Select every line containing the word "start" from the material, and copy those lines.

BEGIN

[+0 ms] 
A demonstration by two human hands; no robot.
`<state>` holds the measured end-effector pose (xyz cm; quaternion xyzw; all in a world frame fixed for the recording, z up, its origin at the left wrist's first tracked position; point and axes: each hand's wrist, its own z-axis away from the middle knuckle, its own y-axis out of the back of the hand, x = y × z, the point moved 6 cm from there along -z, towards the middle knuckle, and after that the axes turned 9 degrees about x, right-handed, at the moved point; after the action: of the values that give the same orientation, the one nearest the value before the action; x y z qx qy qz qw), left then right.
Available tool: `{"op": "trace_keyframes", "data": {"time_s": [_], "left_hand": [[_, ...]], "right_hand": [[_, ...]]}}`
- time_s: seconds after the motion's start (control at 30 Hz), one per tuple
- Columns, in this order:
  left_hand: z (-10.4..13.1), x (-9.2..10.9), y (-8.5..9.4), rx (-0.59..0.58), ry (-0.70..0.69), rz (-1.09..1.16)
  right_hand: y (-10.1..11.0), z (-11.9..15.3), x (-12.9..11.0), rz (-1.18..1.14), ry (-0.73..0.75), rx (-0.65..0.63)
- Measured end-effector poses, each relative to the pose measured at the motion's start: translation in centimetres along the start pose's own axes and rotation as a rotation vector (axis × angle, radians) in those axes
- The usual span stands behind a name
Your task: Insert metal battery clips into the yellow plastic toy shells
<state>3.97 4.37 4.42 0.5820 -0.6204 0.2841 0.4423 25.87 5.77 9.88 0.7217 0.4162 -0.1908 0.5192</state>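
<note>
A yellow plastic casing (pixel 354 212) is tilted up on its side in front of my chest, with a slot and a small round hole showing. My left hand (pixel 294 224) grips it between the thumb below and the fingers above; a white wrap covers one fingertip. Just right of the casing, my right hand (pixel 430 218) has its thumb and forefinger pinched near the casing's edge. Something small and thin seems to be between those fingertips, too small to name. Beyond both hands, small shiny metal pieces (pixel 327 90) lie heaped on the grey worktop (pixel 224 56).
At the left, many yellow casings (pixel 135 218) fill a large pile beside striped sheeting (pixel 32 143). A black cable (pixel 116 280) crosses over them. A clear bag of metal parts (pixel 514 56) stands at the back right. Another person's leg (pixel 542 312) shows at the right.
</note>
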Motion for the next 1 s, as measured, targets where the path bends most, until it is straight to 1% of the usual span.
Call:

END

## OUTPUT FOR THIS TASK:
- time_s: seconds after the motion's start (control at 30 Hz), one per tuple
- Measured end-effector poses, each relative to the pose measured at the motion's start: translation in centimetres along the start pose's own axes and rotation as a rotation vector (axis × angle, radians) in those axes

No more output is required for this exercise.